*TASK INSTRUCTIONS*
The entries below contain a line with "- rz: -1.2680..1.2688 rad" and a line with "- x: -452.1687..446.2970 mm". Quote exactly those two lines and all lines between them.

Records excerpted from a collection
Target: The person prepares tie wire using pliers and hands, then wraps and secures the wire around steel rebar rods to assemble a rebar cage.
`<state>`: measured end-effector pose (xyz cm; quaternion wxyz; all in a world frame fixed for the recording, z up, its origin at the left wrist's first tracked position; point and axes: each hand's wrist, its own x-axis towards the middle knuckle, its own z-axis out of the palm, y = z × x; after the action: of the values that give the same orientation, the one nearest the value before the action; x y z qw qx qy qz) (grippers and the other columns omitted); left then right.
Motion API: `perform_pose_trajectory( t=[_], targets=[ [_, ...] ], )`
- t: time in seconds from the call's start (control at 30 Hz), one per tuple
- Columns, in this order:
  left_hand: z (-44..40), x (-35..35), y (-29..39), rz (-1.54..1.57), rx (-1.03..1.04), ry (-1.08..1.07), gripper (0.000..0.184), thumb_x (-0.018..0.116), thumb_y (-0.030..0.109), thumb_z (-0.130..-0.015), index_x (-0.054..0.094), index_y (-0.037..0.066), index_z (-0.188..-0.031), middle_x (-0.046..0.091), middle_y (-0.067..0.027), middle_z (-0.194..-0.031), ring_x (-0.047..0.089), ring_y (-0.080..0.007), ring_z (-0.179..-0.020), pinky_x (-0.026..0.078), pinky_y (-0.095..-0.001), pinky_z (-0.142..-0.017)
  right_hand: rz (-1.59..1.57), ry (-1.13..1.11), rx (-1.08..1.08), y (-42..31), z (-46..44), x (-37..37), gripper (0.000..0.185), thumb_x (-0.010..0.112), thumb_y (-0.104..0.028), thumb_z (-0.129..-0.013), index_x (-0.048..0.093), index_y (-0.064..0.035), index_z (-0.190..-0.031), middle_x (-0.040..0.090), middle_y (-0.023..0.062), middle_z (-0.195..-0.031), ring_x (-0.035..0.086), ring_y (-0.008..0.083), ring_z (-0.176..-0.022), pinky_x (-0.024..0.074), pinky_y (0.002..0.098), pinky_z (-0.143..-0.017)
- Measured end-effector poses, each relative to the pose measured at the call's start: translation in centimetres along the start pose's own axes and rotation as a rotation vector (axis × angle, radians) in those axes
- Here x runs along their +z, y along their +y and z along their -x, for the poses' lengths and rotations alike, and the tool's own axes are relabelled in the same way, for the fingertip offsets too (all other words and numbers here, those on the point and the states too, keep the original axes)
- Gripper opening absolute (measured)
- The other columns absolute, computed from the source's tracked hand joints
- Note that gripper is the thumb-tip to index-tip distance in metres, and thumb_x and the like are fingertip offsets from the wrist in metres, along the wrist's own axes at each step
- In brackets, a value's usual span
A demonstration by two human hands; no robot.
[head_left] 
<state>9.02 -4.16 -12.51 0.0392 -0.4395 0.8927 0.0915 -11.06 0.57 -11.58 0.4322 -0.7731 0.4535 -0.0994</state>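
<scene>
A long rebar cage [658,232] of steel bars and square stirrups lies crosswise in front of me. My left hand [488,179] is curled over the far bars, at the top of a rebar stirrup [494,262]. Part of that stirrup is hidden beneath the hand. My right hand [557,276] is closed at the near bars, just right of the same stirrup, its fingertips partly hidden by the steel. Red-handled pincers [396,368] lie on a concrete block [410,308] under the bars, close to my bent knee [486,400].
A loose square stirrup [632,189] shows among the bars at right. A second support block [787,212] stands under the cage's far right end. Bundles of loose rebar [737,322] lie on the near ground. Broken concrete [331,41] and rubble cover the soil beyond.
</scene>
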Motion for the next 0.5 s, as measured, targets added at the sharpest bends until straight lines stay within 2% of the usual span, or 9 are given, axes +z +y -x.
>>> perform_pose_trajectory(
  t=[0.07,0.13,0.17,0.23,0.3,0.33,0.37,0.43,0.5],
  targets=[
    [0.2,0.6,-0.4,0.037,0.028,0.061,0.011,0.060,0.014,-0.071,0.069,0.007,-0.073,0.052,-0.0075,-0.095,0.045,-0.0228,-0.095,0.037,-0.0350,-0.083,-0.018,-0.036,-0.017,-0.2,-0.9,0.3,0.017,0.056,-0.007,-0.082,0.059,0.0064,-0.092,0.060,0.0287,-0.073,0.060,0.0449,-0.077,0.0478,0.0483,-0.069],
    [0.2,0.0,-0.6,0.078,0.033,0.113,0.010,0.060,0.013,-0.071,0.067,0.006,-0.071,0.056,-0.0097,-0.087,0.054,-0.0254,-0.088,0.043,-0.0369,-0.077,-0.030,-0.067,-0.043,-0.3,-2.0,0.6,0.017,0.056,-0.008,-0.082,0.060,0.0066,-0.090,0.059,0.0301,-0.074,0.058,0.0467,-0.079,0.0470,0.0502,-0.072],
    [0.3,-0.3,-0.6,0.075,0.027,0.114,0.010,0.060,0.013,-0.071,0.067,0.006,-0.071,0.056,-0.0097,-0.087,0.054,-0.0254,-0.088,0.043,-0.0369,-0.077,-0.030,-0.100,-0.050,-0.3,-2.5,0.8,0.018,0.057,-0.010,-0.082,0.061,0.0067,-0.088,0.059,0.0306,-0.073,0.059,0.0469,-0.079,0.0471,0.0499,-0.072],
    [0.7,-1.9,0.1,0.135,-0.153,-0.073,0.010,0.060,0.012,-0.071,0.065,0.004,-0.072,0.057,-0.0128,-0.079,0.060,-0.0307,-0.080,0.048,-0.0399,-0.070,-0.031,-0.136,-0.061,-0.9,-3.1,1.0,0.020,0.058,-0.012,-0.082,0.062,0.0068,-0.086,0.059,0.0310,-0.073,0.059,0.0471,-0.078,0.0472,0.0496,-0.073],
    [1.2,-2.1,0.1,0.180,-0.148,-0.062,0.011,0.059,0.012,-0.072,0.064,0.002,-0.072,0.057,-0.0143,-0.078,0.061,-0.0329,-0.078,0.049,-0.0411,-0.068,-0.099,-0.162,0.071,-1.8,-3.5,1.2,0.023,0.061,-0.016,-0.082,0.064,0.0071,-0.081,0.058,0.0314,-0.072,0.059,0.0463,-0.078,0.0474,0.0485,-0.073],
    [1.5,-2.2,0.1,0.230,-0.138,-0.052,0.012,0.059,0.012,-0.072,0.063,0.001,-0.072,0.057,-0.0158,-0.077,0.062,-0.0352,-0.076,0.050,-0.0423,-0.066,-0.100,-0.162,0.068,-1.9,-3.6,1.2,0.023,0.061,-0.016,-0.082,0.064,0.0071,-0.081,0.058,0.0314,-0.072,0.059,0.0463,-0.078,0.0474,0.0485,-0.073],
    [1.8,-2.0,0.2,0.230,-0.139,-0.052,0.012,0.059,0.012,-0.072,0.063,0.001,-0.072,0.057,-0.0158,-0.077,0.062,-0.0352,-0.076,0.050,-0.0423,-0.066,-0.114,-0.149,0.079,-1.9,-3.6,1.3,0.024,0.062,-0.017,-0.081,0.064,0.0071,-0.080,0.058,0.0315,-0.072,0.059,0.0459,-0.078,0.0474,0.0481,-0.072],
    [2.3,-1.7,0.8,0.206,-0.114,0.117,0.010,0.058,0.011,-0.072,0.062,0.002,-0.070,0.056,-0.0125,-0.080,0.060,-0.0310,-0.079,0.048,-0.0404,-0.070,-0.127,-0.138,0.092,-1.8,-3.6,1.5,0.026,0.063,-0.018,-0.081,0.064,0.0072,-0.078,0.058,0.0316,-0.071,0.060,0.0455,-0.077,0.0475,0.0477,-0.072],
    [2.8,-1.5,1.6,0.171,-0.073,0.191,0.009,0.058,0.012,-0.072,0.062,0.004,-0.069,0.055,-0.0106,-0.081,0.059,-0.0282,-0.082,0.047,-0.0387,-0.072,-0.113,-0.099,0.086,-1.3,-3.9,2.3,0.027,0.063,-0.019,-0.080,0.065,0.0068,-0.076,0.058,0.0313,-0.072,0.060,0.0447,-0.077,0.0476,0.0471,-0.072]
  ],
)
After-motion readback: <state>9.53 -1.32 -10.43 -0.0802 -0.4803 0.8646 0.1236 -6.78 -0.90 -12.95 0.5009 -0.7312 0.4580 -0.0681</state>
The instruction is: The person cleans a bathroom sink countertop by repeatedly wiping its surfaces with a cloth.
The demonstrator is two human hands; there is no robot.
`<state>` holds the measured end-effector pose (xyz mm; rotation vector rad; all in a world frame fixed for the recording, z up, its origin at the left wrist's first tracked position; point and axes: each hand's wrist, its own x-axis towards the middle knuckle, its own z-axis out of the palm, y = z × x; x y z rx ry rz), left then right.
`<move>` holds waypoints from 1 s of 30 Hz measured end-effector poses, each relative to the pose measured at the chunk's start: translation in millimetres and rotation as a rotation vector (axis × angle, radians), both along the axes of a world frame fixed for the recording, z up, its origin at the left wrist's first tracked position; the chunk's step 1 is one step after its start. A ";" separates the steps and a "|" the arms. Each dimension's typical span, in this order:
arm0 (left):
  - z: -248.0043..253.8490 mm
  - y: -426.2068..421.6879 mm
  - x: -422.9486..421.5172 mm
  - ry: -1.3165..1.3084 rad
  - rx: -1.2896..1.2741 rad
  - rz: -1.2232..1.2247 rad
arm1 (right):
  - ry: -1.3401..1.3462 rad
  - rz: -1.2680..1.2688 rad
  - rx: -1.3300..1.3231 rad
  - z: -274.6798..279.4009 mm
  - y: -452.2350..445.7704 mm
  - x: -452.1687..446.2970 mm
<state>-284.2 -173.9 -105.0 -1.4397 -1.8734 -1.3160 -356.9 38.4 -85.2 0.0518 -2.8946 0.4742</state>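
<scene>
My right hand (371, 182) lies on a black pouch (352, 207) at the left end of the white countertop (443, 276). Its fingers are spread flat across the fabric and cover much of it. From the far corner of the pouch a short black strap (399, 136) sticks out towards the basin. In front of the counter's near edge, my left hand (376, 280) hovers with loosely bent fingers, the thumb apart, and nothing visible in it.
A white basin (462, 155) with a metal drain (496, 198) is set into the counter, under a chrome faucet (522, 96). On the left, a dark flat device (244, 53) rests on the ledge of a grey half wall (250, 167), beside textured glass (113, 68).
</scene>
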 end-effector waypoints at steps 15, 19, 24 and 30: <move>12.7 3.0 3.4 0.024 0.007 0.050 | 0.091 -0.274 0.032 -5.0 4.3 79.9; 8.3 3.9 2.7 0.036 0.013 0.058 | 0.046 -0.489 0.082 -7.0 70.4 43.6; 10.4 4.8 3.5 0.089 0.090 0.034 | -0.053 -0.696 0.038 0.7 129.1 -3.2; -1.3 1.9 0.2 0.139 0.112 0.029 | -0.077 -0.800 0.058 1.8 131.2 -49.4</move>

*EXERCISE RESPONSE*
  - rz: -1.2680..1.2688 rad
  - rx: -1.3300..1.3231 rad
  - z: -274.6798..279.4009 mm
  - y: -452.2350..445.7704 mm
  - x: -452.1687..446.2970 mm

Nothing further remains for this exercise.